The flight between Singapore and Bali is close to three hours long and, already, I’m imagining scenarios of what happens if the plane starts to malfunction. Oxygen masks will drop like hanged men; the steel cabin that we are in may close in, turning into a collective metal coffin. One doesn’t usually start a travel piece with downed plane imagery but when you are travelling with a child who has never flown before, the mind tends to wander into dark territories.

That’s not to say that we didn’t plan ahead. We drafted out a checklist of possible outcomes that our child might end up in during the flight, and preventables: restlessness (a colouring book); blocked ears (a lollipop or sweet to suck on); loud engine noises (headphones that are hooked to a laptop with kid-friendly programmes); hunger (a packet of trail mix). But to paraphrase the Yiddish proverb: “Make plans. God laughs.” Our child, wee but shockingly inventive, found ways to stymie us. After an hour of colouring, he is now fidgety and reluctant to remain in his seat, let alone, be strapped into his seat.

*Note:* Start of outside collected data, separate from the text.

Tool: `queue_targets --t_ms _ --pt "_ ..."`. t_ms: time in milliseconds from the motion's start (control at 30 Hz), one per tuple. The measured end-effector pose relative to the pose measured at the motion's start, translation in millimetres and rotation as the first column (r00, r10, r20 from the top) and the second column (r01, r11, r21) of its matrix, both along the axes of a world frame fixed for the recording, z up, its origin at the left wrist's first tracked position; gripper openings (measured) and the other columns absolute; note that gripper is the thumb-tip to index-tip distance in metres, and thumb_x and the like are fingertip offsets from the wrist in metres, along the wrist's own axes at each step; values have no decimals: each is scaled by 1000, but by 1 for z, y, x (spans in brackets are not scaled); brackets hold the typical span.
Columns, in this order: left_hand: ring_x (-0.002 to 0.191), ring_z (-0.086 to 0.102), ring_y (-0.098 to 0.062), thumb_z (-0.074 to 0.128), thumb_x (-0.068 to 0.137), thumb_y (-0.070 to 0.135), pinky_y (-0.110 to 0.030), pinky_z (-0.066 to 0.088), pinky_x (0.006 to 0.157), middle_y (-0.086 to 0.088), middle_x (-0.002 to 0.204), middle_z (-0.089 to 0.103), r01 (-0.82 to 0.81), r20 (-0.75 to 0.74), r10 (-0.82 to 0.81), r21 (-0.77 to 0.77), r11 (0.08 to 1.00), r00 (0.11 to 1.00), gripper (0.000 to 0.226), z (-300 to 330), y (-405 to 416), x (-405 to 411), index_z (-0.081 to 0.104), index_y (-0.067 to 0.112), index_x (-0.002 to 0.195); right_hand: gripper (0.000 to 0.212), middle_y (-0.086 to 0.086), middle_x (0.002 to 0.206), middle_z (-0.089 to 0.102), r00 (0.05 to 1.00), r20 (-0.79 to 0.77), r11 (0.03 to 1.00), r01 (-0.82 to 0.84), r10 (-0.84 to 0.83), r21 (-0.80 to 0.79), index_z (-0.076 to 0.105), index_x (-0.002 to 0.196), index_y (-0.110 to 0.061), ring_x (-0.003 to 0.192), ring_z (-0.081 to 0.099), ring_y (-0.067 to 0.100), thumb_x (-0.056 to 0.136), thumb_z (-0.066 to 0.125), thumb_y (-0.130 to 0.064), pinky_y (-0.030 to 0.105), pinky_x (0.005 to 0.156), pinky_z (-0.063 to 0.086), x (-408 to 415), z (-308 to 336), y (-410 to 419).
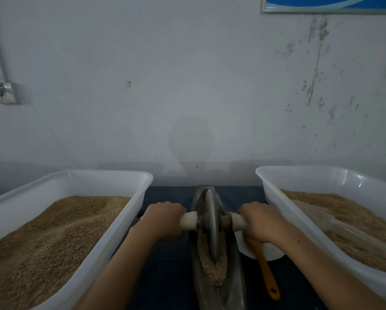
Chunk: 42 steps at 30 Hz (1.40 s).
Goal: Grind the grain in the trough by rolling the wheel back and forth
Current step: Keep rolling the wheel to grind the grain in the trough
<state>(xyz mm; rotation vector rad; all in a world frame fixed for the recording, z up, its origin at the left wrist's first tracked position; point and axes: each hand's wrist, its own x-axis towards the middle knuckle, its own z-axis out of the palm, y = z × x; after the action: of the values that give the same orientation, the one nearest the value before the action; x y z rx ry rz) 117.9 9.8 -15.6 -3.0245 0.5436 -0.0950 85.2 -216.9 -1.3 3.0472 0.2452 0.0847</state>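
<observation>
A narrow boat-shaped metal trough [233, 285] runs away from me down the middle of the dark table. Brown grain [212, 268] lies in its near half. A thin metal wheel [211, 222] stands upright in the trough on a wooden axle with white handle sleeves. My left hand [162, 220] grips the left handle [188, 221]. My right hand [260, 221] grips the right handle [239, 222]. The wheel sits past the grain heap, toward the trough's far half.
Large white plastic tubs of grain stand on both sides, the left tub [129, 220] and the right tub [274, 202]. A white bowl [270, 251] with an orange-handled tool [267, 274] lies under my right wrist. A stained wall [187, 86] rises just behind the table.
</observation>
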Motion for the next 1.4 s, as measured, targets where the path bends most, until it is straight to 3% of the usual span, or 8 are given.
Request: queue_targets --t_ms 100,267,533,633,733,867,1000,1400 --pt "94 61 -21 60 83 37 -30 41 71 0 105 64 -16 217 22 -29 999 976 30 -6 -3 -2 52 25 109 13 -1 100 63 976 219 998 -11 -1 56 51 92 -23 94 60 19 87 56 -13 28 79 41 2 -11 2" --pt "93 60 -19 59 85 37 -29 38 70 0 104 63 -11 266 18 -30 999 964 29 -6 -6 0 51 24 110 17 -3 99 63 977 211 997 -13 -5 83 46 88 -26 92 60 18 85 58 -14 27 74 37 6 -14 -3" --pt "95 58 -18 67 81 33 -28 42 77 -4 113 63 6 -191 -8 -12 1000 982 42 6 0 0 56 18 118 24 3 100 65 988 -147 999 -42 38 -29 64 106 -18 90 63 18 82 63 -17 28 75 51 6 5 -7" --pt "86 55 -15 67 80 32 -28 41 74 -3 109 64 7 -219 -14 -33 999 976 38 6 1 -1 58 19 115 26 4 100 66 984 -177 998 -41 34 -37 65 108 -17 90 64 17 82 64 -18 26 70 48 5 6 -7" --pt "95 59 -19 67 80 34 -30 42 76 -2 110 64 12 -113 -12 -2 1000 993 39 5 0 -1 58 21 115 24 3 103 66 989 -146 999 -29 26 -17 64 108 -17 92 64 17 84 63 -17 28 79 51 6 3 -7" --pt "97 60 -21 62 82 35 -32 43 74 -1 107 64 -7 130 6 7 1000 991 32 -1 -3 -1 54 23 110 10 1 101 63 997 73 999 -21 19 27 55 93 -21 91 61 18 86 58 -14 30 79 48 4 -5 -4" --pt "95 61 -21 59 85 34 -31 42 73 -1 105 64 -25 209 31 -31 999 977 28 -7 -5 -2 52 24 110 18 -3 100 62 970 239 998 -48 34 51 43 88 -27 94 59 17 87 59 -17 29 82 41 3 -10 -1" --pt "98 60 -21 66 81 32 -30 44 78 -3 110 63 3 -132 1 33 999 991 39 6 -3 -4 57 18 116 26 4 101 65 983 -179 999 -47 42 -21 62 109 -18 88 62 17 83 64 -18 27 70 45 -1 10 -5"
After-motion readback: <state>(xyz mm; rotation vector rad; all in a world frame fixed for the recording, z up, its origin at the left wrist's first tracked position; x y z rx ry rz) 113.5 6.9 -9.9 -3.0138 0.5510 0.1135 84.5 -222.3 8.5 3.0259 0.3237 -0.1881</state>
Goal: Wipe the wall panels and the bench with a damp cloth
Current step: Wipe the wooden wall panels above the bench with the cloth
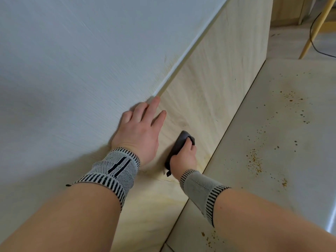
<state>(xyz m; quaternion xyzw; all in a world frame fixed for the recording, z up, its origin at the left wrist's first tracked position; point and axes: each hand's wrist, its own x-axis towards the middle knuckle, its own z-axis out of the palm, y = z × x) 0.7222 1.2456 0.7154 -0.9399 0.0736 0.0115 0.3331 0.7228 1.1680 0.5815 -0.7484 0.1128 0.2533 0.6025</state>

The distractions have lost their powers and we’re left with nothing but hushed threats and calls to reason with this emotional terrorist. My mind wanders. I picture our plane making impact with the side of the mountain.


Desa Potato Head is unlike any resort you've ever seen or stayed at.

IT WAS SUPPOSED TO BE a getaway. A slice of free time carved out from a busy schedule, a weekend that I can greedily indulge in. It will be spent at Desa Potato Head, a sprawling 226-guest room hotel that’s set on Petitenget Beach in Seminyak. Before we were married, the wife and I visited the site (then Potato Head Bali). I remember spending lazy hours on the daybed at the Beach Club. Now with a child added to the mix, we decided a sojourn at the resort would be an experience.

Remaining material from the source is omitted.